There were introductions and greetings.
Groups of young people gave energetic and creative dance performances, amazingly choreographed.
I marveled at the displays of talent and self-assurance of the youthful performers.
I was amazed by the agility of their bodies as they executed complicated moves in perfect harmony with the music.
They sang various songs, including, "Lift Every Voice and Sing," whose words were written by James Weldon Johnson and music by John R. Johnson. It was interesting for me as an African to learn that this is the Black National Anthem.
There were people of all ages, from children to older adults.
I wanted, in part, to experience an African American celebration, and that is exactly what happened. Being among all these African Americans was quite an experience.
Although their mannerisms felt somewhat African, I could feel the difference between that gathering and an African gathering. For example, I did not hear the familiar African accents. The dances and the music were all African American. It was refreshing to see that kind of attachment to one's own traditions, a reminder of the history of struggle to define oneself and stay true to oneself.
An African celebration in the United States would be a caccophony of accents, and the dances and music would be an incredible mix of everything, from Papa Wemba to Bob Marley, with lots of Michael Jackson and Kool and the Gang thrown in.
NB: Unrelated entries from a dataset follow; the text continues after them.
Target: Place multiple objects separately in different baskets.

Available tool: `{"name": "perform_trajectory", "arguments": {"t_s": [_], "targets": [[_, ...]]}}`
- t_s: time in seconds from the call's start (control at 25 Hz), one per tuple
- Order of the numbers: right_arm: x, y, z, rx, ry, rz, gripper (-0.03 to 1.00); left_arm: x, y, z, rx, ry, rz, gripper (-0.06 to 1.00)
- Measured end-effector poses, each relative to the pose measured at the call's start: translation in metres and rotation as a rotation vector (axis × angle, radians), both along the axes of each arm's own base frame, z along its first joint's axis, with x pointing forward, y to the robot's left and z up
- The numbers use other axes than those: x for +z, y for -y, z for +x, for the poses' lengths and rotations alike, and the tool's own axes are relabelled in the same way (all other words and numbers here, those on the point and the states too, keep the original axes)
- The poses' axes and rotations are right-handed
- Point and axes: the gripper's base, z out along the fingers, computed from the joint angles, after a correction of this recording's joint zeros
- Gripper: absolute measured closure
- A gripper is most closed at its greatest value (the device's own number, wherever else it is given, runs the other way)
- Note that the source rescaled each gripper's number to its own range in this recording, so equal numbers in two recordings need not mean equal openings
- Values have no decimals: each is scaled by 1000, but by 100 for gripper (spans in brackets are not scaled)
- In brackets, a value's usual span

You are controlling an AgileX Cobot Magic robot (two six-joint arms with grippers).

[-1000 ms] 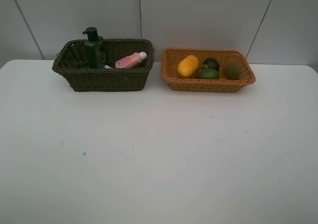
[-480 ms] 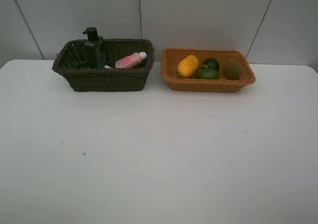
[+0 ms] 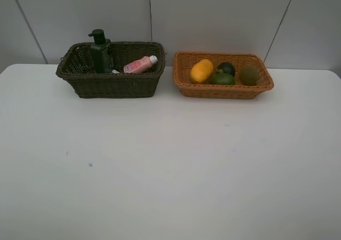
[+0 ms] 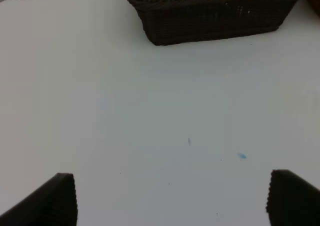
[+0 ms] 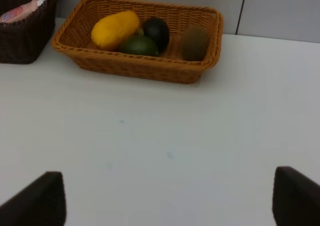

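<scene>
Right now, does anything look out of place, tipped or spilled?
Nothing stands out. The pump bottle stands upright and the pink bottle lies in the dark basket; the fruit sits in the orange basket.

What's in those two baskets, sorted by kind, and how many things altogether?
Bottles: 2, a black pump bottle and a pink bottle, in the dark basket
Fruits: 4, a mango, lime, mangosteen and kiwi, in the orange basket
Total visible: 6

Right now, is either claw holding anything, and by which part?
Nothing is held. The left claw and the right claw are both open over bare table.
</scene>
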Motion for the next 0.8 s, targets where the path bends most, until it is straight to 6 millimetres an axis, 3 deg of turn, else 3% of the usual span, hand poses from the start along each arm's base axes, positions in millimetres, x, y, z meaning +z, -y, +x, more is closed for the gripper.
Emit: {"name": "perform_trajectory", "arguments": {"t_s": [0.8], "targets": [[0, 0, 0, 0, 0, 0, -3, 0, 0, 0, -2, 0, 2, -6]]}}
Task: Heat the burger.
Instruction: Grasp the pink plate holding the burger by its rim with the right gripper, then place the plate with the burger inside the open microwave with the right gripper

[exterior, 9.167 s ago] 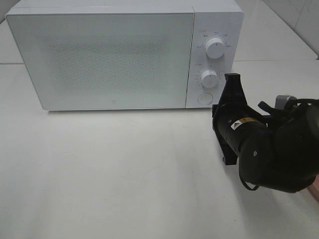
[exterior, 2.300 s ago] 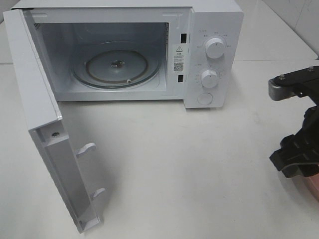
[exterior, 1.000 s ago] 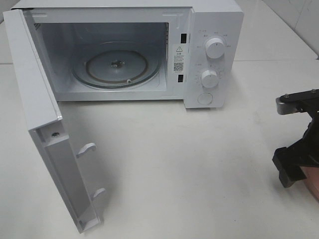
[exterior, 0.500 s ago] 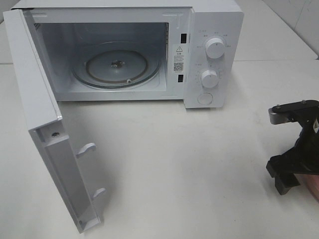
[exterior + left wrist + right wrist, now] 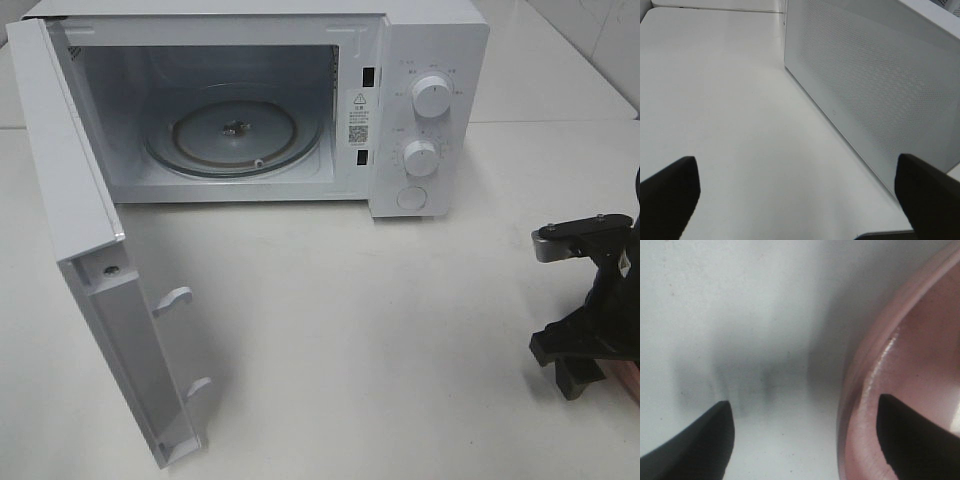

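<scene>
The burger is out of view. At the table's right edge, my right gripper (image 5: pixel 573 366) hangs low over the rim of a pink plate (image 5: pixel 627 378). In the right wrist view the right gripper (image 5: pixel 805 440) is open and straddles the plate rim (image 5: pixel 860 385). One finger (image 5: pixel 915 435) is over the plate's inside and the other finger (image 5: pixel 700 440) is over the table. Nothing is held. My left gripper (image 5: pixel 800 200) is open and empty above the table, beside the microwave door's outer face (image 5: pixel 875 85).
The white microwave (image 5: pixel 430 100) stands at the back with its door (image 5: pixel 90 250) swung wide open toward the front left. Its glass turntable (image 5: pixel 235 135) holds nothing. Two knobs and a button sit on its right panel. A white table (image 5: pixel 350 330) lies in front.
The microwave door, shut at first, stands open. Over the last second the right gripper has sunk lower and shifted slightly left at the plate's rim. The left arm's view gives no earlier frame.
</scene>
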`<state>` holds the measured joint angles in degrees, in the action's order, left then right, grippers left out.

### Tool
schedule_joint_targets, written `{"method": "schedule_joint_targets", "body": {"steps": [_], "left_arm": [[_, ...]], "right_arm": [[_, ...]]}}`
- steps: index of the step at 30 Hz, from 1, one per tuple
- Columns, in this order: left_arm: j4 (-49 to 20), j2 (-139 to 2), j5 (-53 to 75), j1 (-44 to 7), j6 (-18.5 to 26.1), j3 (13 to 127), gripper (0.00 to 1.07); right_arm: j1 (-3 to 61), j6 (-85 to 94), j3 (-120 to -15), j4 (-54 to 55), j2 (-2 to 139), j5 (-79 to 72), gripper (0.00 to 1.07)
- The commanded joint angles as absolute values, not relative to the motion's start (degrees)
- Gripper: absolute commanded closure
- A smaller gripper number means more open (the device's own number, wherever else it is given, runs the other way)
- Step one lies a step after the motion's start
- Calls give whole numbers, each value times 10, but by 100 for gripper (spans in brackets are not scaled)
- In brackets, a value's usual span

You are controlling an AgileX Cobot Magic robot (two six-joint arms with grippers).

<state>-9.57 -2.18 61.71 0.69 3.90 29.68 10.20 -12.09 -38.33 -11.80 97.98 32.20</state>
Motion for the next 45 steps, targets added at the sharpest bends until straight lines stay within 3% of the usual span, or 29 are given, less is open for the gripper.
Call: {"method": "schedule_joint_targets", "body": {"steps": [1, 2, 4, 5, 6, 8, 9, 10, 16, 32, 45], "left_arm": [[-97, -21, 610, 6, 41, 295, 8], [-97, -21, 610, 6, 41, 295, 8], [-97, -21, 610, 6, 41, 295, 8], [-97, -21, 610, 6, 41, 295, 8], [-97, -21, 610, 6, 41, 295, 8], [-97, -21, 610, 6, 41, 295, 8], [-97, -21, 610, 6, 41, 295, 8], [-97, -21, 610, 6, 41, 295, 8], [-97, -21, 610, 6, 41, 295, 8], [-97, -21, 610, 6, 41, 295, 8], [-97, -21, 610, 6, 41, 295, 8]], "right_arm": [[100, -125, -381, -127, 982, 321, 44], [100, -125, -381, -127, 982, 321, 51], [100, -127, -381, -128, 982, 321, 55], [100, -133, -379, -136, 982, 321, 64], [100, -133, -379, -136, 982, 321, 64], [100, -158, -370, -162, 982, 309, 78], [100, -158, -370, -162, 982, 309, 78], [100, -163, -367, -167, 982, 309, 88], [100, -159, -367, -170, 982, 313, 107], [104, -160, -372, -174, 970, 339, 107], [182, -280, -372, -277, 964, 383, 107]]}}
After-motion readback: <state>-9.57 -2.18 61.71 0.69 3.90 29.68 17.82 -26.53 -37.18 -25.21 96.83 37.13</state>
That also is good, signifying a certain global perspective.
I visited the tables of fellow vendors and gathered useful material about resources and organizations I was not aware of, which deal with such issues as education, culture and the welfare of families.
Towards the end of the proceedings, Tommy Watson, the keynote speaker, gave an inspiring message of hope, based on the incredible challenges he had faced and overcome in his own life.
I had a chance to talk with several people, including a lady who said she was originally from Mississippi. She told my daughter and me about the reality of life in the American South. My daughter, who had visited Mississippi for a few days as part of a College of St. Catherine student trip, could related to the stories better than I.
I also spoke with a gentleman who came to my table asking questions about my writings, especially on the African and African Diaspora experience. He struck me with his engaging thoughts and questions. He was both a good talker and a good listener.
Overall, the Black History Celebration was a great experience.